Korea est l’un des marchés célèbres de Casablanca. Les commerçants du quartier sont les rois du prêt à porter. Ici, les Nike ou les Puma sont plus vraies que nature… à un détail près: ce sont générallement des fausses. Fournisseur officiel? La Chine.
C’est l’histoire d’une « success-story » casablancaise. Mohamed (*) a travaillé longtemps comme commercial dans une boîte française de Casablanca. Marocain, issu d’un milieu modeste, il n’avait droit qu’à un faible salaire. La moitié de celui de ses collègues français… pour un travail et des résultats bien plus importants.

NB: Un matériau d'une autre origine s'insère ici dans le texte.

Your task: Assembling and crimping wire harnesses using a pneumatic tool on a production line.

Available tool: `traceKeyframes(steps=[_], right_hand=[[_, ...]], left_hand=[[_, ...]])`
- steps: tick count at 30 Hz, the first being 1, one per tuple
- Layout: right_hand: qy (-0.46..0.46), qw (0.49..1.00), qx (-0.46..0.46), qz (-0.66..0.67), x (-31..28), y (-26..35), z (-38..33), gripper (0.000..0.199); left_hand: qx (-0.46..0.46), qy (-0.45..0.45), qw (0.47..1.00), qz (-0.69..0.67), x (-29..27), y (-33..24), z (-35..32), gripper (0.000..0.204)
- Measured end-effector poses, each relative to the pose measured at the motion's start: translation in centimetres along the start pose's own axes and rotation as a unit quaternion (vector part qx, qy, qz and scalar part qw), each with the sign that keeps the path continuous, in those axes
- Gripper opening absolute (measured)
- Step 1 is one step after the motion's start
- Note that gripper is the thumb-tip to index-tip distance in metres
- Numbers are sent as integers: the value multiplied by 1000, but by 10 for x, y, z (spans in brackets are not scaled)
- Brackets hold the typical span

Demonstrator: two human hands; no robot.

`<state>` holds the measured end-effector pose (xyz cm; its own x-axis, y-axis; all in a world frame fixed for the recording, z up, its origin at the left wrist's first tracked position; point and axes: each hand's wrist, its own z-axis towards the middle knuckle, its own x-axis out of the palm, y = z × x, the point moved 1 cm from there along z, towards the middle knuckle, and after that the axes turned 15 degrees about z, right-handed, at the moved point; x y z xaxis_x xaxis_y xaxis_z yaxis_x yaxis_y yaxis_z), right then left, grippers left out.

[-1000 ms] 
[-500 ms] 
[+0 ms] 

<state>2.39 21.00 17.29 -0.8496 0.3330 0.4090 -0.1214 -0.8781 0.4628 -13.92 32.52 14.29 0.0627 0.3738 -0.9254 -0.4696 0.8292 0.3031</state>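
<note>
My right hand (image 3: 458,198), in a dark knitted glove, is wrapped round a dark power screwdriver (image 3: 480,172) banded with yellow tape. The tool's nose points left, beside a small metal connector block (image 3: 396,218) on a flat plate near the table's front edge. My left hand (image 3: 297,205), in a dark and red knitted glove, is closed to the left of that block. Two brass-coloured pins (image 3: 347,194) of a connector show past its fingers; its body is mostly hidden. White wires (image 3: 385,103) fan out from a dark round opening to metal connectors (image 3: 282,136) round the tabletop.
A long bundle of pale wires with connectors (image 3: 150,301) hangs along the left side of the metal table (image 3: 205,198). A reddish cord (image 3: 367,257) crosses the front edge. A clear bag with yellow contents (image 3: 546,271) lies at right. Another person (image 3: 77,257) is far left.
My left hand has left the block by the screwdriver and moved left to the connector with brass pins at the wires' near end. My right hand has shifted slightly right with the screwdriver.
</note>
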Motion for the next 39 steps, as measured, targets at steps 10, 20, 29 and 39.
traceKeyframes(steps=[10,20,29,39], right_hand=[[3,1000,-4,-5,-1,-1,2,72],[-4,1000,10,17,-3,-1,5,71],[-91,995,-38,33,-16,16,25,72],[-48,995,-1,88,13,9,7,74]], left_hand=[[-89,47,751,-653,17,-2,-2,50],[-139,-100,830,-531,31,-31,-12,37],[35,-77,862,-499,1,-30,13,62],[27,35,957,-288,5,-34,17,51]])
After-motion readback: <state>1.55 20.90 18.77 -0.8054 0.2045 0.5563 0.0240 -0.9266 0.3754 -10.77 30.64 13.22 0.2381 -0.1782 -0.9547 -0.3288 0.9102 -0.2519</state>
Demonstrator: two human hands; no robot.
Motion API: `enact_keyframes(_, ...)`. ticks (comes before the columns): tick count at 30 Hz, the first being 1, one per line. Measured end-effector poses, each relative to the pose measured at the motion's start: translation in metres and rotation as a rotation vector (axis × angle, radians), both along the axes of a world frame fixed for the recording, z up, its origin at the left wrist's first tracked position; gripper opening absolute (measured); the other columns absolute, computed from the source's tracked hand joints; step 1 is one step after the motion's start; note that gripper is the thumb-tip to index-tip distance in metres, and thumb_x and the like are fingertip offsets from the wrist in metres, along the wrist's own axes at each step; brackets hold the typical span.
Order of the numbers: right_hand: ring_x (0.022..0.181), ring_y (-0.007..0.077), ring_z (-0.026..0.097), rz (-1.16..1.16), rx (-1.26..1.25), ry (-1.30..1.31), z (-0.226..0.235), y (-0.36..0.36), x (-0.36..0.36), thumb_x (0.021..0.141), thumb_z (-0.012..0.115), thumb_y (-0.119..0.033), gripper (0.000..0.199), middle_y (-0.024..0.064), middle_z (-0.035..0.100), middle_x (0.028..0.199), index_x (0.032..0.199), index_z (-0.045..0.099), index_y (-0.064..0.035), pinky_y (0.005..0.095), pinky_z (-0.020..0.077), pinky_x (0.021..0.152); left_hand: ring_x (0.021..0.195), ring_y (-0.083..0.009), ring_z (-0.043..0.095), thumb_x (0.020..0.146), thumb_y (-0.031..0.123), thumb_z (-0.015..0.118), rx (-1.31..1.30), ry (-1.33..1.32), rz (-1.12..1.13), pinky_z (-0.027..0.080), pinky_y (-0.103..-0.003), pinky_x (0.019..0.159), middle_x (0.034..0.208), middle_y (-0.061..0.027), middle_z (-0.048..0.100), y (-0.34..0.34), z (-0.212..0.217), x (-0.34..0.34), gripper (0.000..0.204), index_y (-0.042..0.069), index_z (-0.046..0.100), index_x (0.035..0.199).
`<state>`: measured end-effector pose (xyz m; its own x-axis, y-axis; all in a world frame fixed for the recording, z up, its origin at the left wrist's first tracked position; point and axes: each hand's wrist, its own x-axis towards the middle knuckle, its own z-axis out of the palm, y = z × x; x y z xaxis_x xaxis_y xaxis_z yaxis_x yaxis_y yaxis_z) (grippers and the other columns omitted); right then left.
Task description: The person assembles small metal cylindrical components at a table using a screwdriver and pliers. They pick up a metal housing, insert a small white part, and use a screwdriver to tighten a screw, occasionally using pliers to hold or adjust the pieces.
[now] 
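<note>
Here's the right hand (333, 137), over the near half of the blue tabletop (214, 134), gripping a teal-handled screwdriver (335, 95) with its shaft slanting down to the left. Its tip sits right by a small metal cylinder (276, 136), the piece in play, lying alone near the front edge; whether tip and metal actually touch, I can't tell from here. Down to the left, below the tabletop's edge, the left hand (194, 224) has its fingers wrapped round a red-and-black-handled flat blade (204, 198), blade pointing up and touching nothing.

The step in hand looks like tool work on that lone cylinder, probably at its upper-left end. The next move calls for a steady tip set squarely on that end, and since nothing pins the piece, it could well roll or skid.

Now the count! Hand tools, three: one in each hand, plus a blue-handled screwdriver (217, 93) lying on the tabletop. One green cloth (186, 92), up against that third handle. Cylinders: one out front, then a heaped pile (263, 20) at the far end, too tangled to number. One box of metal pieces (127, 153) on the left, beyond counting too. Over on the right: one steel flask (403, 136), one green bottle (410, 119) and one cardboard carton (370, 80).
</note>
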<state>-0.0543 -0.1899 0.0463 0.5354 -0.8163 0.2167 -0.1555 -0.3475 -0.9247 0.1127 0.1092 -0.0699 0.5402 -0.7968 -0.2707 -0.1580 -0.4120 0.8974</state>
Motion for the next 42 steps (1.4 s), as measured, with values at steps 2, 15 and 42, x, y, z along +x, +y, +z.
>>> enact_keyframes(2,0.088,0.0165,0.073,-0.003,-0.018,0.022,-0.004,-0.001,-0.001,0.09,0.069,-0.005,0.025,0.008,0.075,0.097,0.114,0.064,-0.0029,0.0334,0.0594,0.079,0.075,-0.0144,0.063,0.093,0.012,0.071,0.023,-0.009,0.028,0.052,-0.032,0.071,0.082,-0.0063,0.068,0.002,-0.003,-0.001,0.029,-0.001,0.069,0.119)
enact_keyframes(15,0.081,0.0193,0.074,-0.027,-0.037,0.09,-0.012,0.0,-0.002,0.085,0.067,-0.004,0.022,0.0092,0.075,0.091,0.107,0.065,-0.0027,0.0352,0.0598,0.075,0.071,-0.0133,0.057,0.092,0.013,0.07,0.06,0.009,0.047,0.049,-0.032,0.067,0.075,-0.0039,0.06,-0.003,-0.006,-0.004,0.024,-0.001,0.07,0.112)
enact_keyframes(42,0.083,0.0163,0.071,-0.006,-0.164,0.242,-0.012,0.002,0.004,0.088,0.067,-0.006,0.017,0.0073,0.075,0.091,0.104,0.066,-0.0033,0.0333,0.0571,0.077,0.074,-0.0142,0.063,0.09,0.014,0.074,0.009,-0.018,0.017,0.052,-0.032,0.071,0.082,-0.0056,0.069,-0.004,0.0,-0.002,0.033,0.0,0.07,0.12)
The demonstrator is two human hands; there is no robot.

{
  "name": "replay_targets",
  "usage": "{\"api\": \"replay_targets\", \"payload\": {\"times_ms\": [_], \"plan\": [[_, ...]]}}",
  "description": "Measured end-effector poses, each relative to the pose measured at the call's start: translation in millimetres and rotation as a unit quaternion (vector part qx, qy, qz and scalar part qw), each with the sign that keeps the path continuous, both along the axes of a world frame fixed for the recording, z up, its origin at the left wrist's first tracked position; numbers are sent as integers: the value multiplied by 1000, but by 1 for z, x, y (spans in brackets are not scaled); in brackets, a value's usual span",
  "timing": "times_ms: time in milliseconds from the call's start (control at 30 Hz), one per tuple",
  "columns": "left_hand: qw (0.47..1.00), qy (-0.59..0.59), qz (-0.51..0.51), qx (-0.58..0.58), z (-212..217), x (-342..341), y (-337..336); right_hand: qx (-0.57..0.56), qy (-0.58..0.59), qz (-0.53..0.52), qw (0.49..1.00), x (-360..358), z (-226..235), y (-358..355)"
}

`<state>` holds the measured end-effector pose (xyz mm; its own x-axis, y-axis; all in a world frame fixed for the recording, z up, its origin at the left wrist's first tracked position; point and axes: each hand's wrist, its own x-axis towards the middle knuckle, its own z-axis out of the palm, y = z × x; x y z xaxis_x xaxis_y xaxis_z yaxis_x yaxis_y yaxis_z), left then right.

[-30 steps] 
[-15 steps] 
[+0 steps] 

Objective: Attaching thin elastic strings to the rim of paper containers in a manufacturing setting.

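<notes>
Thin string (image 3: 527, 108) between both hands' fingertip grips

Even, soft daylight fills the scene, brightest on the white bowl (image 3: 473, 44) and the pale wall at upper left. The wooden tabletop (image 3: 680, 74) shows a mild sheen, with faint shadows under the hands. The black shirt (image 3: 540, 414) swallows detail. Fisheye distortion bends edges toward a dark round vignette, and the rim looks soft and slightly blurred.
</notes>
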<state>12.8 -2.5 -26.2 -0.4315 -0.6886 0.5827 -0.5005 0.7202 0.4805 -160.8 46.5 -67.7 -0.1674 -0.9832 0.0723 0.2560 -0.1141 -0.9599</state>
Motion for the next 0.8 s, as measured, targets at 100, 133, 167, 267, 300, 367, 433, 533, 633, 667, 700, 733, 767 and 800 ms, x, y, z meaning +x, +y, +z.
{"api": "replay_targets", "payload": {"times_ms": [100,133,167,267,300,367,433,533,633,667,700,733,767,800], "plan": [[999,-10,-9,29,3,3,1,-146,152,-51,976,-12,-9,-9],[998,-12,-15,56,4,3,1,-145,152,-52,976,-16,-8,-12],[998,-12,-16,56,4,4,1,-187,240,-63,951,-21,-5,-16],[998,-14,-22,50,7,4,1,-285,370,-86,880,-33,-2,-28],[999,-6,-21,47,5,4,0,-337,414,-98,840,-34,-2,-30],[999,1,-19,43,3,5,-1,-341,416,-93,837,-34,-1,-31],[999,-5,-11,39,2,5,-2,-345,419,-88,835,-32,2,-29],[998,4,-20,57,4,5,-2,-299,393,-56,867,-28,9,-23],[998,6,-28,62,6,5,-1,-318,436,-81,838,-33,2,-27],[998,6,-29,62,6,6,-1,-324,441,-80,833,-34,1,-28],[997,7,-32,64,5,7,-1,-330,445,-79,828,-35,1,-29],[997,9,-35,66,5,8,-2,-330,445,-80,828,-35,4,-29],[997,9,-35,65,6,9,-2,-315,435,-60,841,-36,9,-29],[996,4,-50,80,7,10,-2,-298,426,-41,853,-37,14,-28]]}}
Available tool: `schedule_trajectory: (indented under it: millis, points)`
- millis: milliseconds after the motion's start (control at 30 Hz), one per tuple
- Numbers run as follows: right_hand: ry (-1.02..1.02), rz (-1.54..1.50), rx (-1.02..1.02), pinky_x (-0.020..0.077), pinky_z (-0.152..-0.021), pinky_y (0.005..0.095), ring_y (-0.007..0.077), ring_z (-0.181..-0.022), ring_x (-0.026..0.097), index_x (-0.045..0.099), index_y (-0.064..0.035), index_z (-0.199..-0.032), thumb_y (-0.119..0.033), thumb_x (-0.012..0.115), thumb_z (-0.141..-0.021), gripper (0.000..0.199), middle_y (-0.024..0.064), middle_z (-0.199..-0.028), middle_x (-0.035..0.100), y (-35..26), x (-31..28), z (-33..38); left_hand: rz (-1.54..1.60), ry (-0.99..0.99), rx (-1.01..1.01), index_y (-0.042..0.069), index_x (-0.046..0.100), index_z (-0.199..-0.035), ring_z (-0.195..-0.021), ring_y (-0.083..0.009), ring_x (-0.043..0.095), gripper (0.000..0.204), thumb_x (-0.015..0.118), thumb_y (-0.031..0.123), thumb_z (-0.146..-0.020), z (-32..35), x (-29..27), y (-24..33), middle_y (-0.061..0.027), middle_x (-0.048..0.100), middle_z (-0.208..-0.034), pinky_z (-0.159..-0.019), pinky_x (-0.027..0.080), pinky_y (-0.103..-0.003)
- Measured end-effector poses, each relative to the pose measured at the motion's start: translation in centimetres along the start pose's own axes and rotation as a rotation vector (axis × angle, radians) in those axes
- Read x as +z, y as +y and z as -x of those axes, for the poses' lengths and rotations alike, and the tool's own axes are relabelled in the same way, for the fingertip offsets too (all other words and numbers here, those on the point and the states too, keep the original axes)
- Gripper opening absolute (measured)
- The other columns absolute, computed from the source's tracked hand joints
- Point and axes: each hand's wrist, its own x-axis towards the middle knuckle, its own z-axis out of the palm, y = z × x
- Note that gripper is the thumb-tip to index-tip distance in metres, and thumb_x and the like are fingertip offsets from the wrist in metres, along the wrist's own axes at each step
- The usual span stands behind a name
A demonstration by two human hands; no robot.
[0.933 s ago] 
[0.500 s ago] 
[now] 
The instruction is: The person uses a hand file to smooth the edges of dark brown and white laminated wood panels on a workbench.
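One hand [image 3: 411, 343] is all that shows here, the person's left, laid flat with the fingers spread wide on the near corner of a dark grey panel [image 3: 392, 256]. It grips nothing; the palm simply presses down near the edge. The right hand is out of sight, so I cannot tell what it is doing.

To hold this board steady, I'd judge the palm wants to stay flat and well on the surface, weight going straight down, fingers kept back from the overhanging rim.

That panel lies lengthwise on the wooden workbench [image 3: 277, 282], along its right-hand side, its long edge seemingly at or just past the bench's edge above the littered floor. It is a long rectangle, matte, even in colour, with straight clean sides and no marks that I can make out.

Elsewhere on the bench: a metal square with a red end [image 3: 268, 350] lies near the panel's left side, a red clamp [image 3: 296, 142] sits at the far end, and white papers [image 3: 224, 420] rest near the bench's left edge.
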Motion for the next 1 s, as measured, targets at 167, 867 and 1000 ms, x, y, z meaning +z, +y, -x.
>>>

Alors, Mohamed en a eu marre. S’il devait trimer dur, autant que cela soit pour lui, et pas pour un patron ingrat. Il est donc retourné à Korea, un grand marché de Casablanca, où son père possède une minuscule boutique de chaussures. Toutes les plus grandes marques de la basket… A un détail près : ce sont toutes des contrefaçons. Comme beaucoup de marchandises que l’on peut trouver dans les magasins de ce quartier.
Mohamed avait de l’ambition. L’échoppe devait s’agrandir. Il a emprunté la coquette somme de 500 000 dirhams… Pas de banques, pas de crédit, pas de papier… Tout s’est fait entre amis, avec la confiance comme seule garantie. Notre homme possède depuis une nouvelle boutique. Plus grande, plus moderne, mieux achalandée.
Difficile pour un novice de faire la différence entre les chaussures de Mohamed et celle, dix fois plus chères, que l’on peut trouver dans les magasins « officiels ». Et pour cause. Notre business man va s’achalander chez les meilleurs fournisseurs chinois. Presque tous les mois, il s’offre un voyage en Asie pour trouver des nouveautés. A Korea, il lance même des tendances.
Et les affaires marchent. Aujourd’hui, il gagne cinq fois le salaire de son ancien job.
Le voilà grossiste. Ses produits alimentent tout le reste du Maroc. Il pense même se diversifier… Après la chaussure, pourquoi pas le matériel agricole ? C’est en bonne voie. Et toujours sans l’aide d’aucune banque.